患者さんの歯の模型に基準線を引くと、左右差や形態の不正が分かりやすくなります(上図1枚目)。
また、人工的に修復した歯にもチェックポイントがあります(上図2枚目)。私たち歯科医師は、これらの基準で治療前には計画を立て、治療後に確認して評価することができるのです。
違和感のない食事は、前歯の裏側と奥歯との咬み合わせのバランスによって可能になります。
例えば、物を咬む時は顎の関節が働いて口が開閉します。それと同時に前歯・小臼歯が下顎を左右に誘導して、咬み切りと磨り潰しの2つの咀嚼運動をします。

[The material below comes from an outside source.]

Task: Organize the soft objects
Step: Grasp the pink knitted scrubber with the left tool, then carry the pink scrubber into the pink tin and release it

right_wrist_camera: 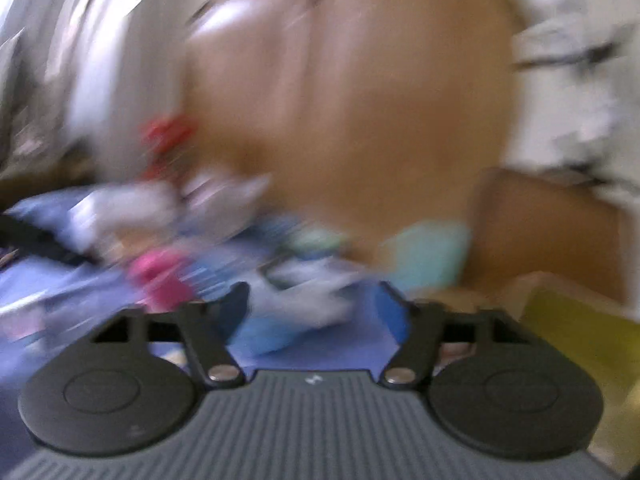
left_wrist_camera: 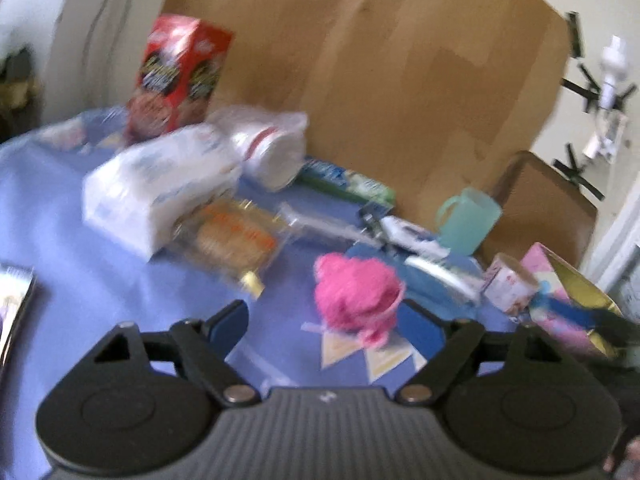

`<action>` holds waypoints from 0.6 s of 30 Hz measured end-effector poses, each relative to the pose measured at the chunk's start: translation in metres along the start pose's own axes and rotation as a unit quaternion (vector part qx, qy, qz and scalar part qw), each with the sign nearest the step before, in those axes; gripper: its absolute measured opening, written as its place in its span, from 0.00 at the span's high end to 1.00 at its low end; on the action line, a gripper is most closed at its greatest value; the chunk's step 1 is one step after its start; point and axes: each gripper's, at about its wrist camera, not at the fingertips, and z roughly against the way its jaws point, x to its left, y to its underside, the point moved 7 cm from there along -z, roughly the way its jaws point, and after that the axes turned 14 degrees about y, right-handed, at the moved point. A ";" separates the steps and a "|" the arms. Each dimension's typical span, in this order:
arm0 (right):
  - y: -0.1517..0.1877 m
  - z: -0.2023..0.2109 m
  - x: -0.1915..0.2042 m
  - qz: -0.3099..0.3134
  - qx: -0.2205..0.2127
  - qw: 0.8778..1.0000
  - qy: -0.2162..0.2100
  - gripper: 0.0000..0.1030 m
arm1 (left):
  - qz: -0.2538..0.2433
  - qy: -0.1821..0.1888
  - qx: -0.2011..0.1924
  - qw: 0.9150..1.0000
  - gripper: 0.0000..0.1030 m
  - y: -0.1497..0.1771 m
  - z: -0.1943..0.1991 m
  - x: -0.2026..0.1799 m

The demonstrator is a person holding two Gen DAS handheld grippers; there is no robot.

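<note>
Soft daylight; right view heavily motion-blurred, edges warped.

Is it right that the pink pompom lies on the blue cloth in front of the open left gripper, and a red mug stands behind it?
Not quite: the mug is mint green, as the left wrist view shows. The pink pompom does lie on the blue cloth before the open left gripper.

My blue-clothed table (left_wrist_camera: 48, 208) carries a fluffy pink pom-pom (left_wrist_camera: 356, 294), white tissue pack (left_wrist_camera: 156, 196), red cereal box (left_wrist_camera: 178, 76) and mint plastic mug (left_wrist_camera: 468, 216).
</note>
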 end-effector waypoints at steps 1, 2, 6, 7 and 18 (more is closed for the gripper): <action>-0.001 -0.011 0.014 0.002 0.012 1.000 -0.017 0.40 | -0.007 0.007 -0.001 1.000 0.19 -0.004 -0.003 -0.003; -0.002 -0.022 0.028 0.003 0.028 0.999 -0.034 0.39 | -0.013 0.021 0.002 1.000 0.19 -0.007 -0.007 -0.006; -0.004 -0.051 0.073 0.012 0.068 0.995 -0.075 0.39 | -0.013 0.031 0.015 0.999 0.20 -0.013 -0.030 -0.004; -0.005 -0.057 0.080 0.018 0.074 0.994 -0.074 0.39 | -0.009 0.029 0.021 0.999 0.31 -0.013 -0.037 -0.002; 0.020 -0.015 0.061 0.005 0.118 0.991 -0.064 0.70 | 0.020 0.112 0.057 0.992 0.65 0.029 -0.032 -0.036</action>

まさに顎関節と前歯・小大臼歯のハーモニーが重要です。
その時に注意しなければならないのは、開閉口時には前後左右の均等な歯の接触があり、また前後左右に下顎を誘導しているときは、上下の大臼歯は離れていることです。
これらのバランスやハーモニーは、咬合器(咬み合せを診る機器)で調べることができます。
咬合器はフェイスボーで上顎の歯の位置を計測することが重要です。
また、この診査機器は古くは100年以上も前から理論体系がありました(上の写真は初期の咬合器とフェイスボー)。
今まで感覚的に診ていた歯並びや咬み合わせを、咬合器に歯の模型をつけることで歯科医師が客観的に診査・診断でき、患者様に説明できるようになりました。ですが、日本の保険診療では残念ながらこの方法はできません。
今回のセミナーで、咬合器がハーモニックオクルージョンに必要不可欠であることを、受講生の方々に理解してもらうことができたかと思います。